About the model

MLBPredict estimates the probability that the home team wins a given MLB game. It now uses real public data from the official MLB StatsAPI schedule endpoint: completed games update ratings, and unplayed schedule rows become static forecasts.

Ratings

The first production model is intentionally simple and auditable: a chronological team Elo system with a tuned K-factor, home-field rating bonus, probability temperature, and season-to-season carryover. Every completed game is predicted before it updates the teams.
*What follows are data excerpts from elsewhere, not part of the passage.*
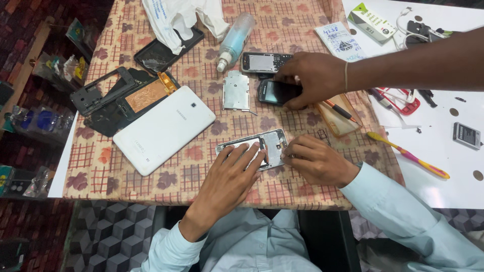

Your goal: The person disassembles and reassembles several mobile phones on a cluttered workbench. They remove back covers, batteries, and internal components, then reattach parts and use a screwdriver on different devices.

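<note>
Covering the desk [151, 174] is a checked, flower-patterned cloth; beside it lies a dark patterned floor [30, 221]. The left hand [229, 174] lies flat, fingers spread, on a silver phone frame [275, 141] near the front edge; the right hand [315, 161] pinches its right end.

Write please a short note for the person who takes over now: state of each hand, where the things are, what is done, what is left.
Left hand: fingers flat on the opened phone frame, pressing it to the tablecloth; no closed grip.
Right hand: fingertips pinched at the frame's right end; what they hold is too small to tell.
Another person's hand rests on a dark phone above.
Nearby: white tablet at left, metal plate, spray bottle, toothbrush at right.
Done: frame lies open, without cover.
Left: frame not yet closed; parts lie loose.
</note>
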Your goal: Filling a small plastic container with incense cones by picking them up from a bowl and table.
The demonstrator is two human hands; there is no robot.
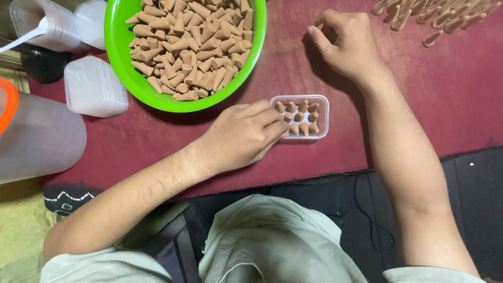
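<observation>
A small clear plastic tray (325, 112) lies on the dark red mat, holding several tan cones standing point up. My left hand (242, 135) rests at the tray's left end, its fingertips touching the edge and the nearest cones; whether a cone is between the fingers is hidden. My right hand (347, 43) sits farther back on the mat, fingers curled loosely, just left of a loose pile of tan cones (435, 15). What it holds, if anything, cannot be seen.
A bright green bowl (118, 55) heaped with tan cones stands at the back left. Stacks of clear plastic trays (94, 86) and a translucent jug (36, 136) with an orange lid sit at the left. The mat's front edge (314, 175) runs above my lap.
</observation>
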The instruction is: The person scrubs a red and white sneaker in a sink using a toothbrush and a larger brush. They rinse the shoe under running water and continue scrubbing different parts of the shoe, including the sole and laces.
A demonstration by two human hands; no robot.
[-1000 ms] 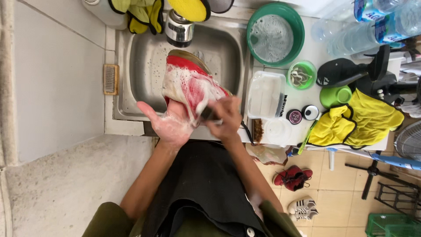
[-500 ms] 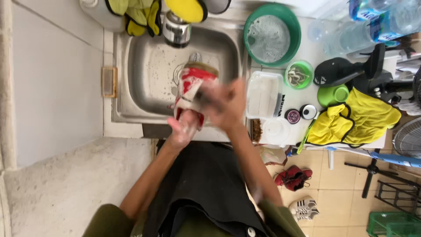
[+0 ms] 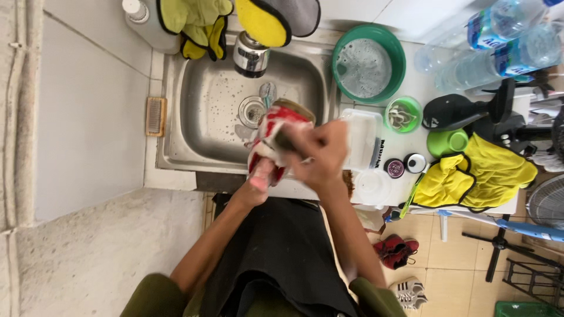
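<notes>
Now L hand (image 3: 258,179) grips red-white shoe (image 3: 271,141); R hand (image 3: 320,155) clasps dark brush (image 3: 286,141), prob.; over sink (image 3: 205,117).

A kitchen corner is seen from above in bright, even daylight, with no single source to be made out. Soft glare is thrown off the wet stainless steel sink basin (image 3: 214,111) and the chrome tap head (image 3: 251,56). The right hand (image 3: 320,155) is smeared by motion blur, as is the red-and-white sneaker (image 3: 271,144) beside it. Only faint, diffuse shadows are cast beneath the arms. Straight lines of the grey concrete wall (image 3: 88,117) are bowed at the frame edges by the wide-angle lens.
</notes>
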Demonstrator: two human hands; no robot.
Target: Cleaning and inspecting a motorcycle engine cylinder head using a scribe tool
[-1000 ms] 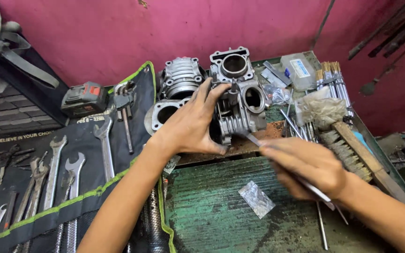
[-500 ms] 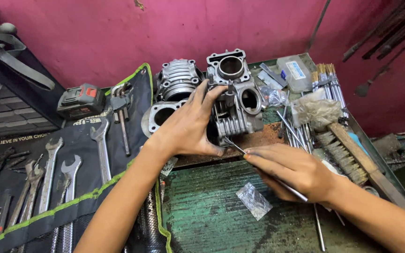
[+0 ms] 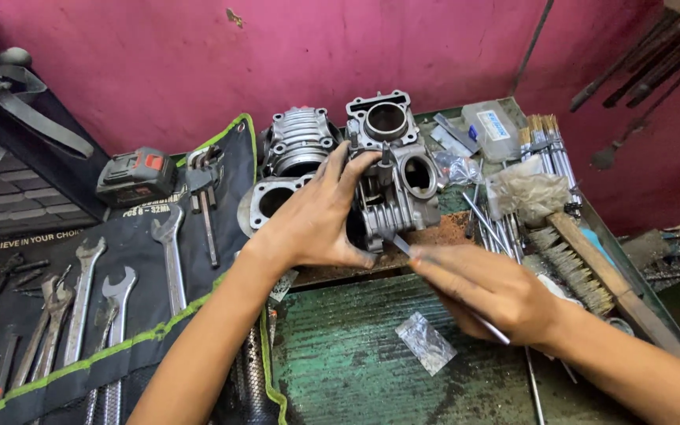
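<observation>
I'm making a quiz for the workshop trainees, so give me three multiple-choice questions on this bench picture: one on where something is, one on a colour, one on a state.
1. Where do the wrenches lie?
A. in the tool roll, left of the engine cylinder
B. on the brush
C. against the wall on the right

2. What colour is the wall behind the bench?
A. white
B. pink
C. blue

3. How does the left hand stand?
A. raised clear of everything
B. spread on the engine cylinder
C. closed around a wrench

Answers:
1 A, they sit in rows on the dark tool roll.
2 B, it is painted pink.
3 B, its fingers rest on the metal while the right hand holds a thin metal tool.
</observation>
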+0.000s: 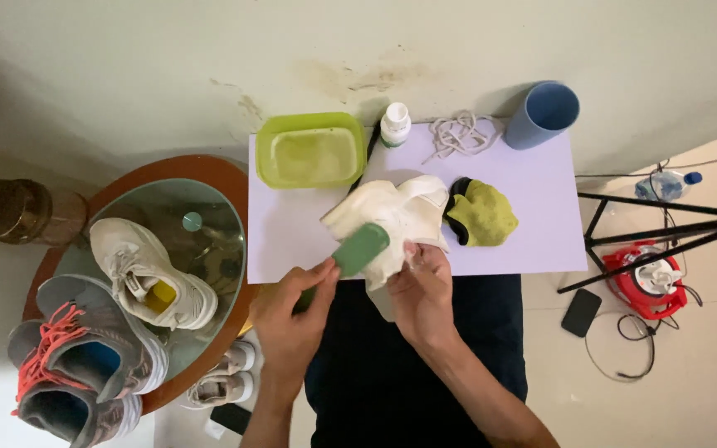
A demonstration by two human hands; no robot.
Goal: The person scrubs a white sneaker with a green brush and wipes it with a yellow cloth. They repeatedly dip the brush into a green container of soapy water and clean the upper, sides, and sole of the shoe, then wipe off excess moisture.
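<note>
My left hand (292,311) grips a green brush (358,249) by its lower end, and the brush lies against a white shoe (396,211) on the white board (533,224). My right hand (421,290) holds the near edge of that white shoe. Just right of the shoe sits a yellow-green cloth (483,214) with a black rim.
A lime green tub (310,149), a small white bottle (395,124), a coil of white laces (462,133) and a blue cup (545,112) line the board's far edge. At left, a round glass-topped table (209,224) holds a white sneaker (147,270) and grey sneaker (85,357). A tripod (665,228) stands right.
</note>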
Glicko state is also maintained for future uncertainty-aware model layers, but the displayed backtest is the Elo walk-forward baseline.

Data coverage

The committed raw dataset covers MLB seasons 2021, 2022, 2023, 2024, 2025, 2026. It stores schedule-level game results only — team IDs/names, venue, date, scores, and final/home-away outcome — not pitch-by-pitch data.

Performance

The current scored window contains 3,468 completed games, with Brier score 0.245, log loss 0.683, and pick accuracy 55.6%. These are honest chronological walk-forward numbers, not in-sample ratings after the result is known.

Limitations

This version does not yet adjust for probable pitchers, injuries, lineups, rest/travel, bullpen availability, park factors, or betting-market information. Neutral sites are inferred when the game venue differs from the home team's listed venue. Probabilities should be treated as a transparent ratings baseline for analysis and entertainment, not betting advice.